Objective: To analyze the clinical and molecular diagnostic status of Fanconi anemia (FA) in China. Methods: The General situation, clinical manifestations and chromosome breakage test and genetic test results of 107 pediatric FA cases registered in the Chinese Blood and Marrow Transplantation Registry Group (CBMTRG) and the Chinese Children Blood and Marrow Transplantation Registry Group (CCBMTRG) from August 2009 to January 2022 were analyzed retrospectively. Children with FANCA gene variants were divided into mild and severe groups based on the type of variant, and Wilcoxon-test was used to compare the phenotypic differences between groups. Results: Of the 176 registered FA patients, 69 (39.2%) cases were excluded due to lack of definitive genetic diagnosis results, and the remaining 107 children from 15 hospitals were included in the study, including 70 males and 37 females. The age at transplantation treatment were 6 (4, 9) years. The enrolled children were involved in 10 pathogenic genes, including 89 cases of FANCA gene, 7 cases of FANCG gene, 3 cases of FANCB gene, 2 cases of FANCE gene and 1 case each of FANCC, FANCD1, FANCD2, FANCF, FANCJ, and FANCN gene. Compound heterozygous or homozygous of loss-of-function variants account for 69.2% (72/104). Loss-of-function variants account for 79.2% (141/178) in FANCA gene variants, and 20.8% (37/178) were large exon deletions.

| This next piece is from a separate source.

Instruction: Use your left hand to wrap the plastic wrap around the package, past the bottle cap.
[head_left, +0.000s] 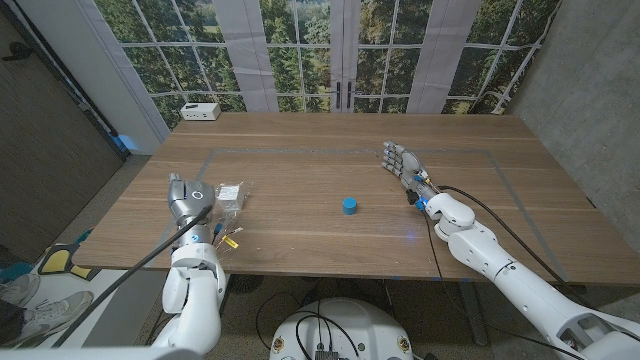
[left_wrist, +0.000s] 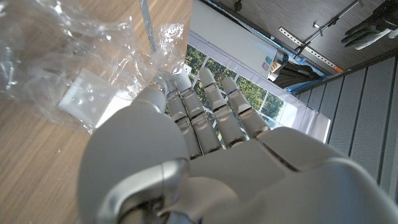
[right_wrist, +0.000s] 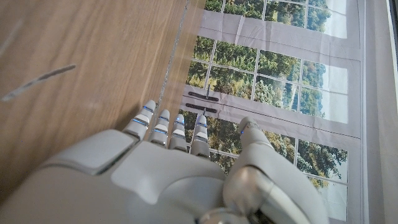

Fifty-five children (51.4%) had chromosome breakage test records, with a positive rate of 81.8% (45/55). There were 172 congenital malformations in 80 children.Café-au-Lait spots (16.3%, 28/172), thumb deformities (16.3%,28/172), polydactyly (13.9%, 24/172), and short stature (12.2%, 21/172) were the most common congenital malformations in Chinese children with FA. No significant difference was found in the number of congenital malformations between children with severe (50 cases) and mild FANCA variants (26 cases) (Z=-1.33, P=0.185). Conclusions: FANCA gene is the main pathogenic gene in children with FA, where the detection of its exon deletion should be strengthened clinically. There were no phenotypic differences among children with different types of FANCA variants. Chromosome break test is helpful to determine the pathogenicity of variants, but its accuracy needs to be improved.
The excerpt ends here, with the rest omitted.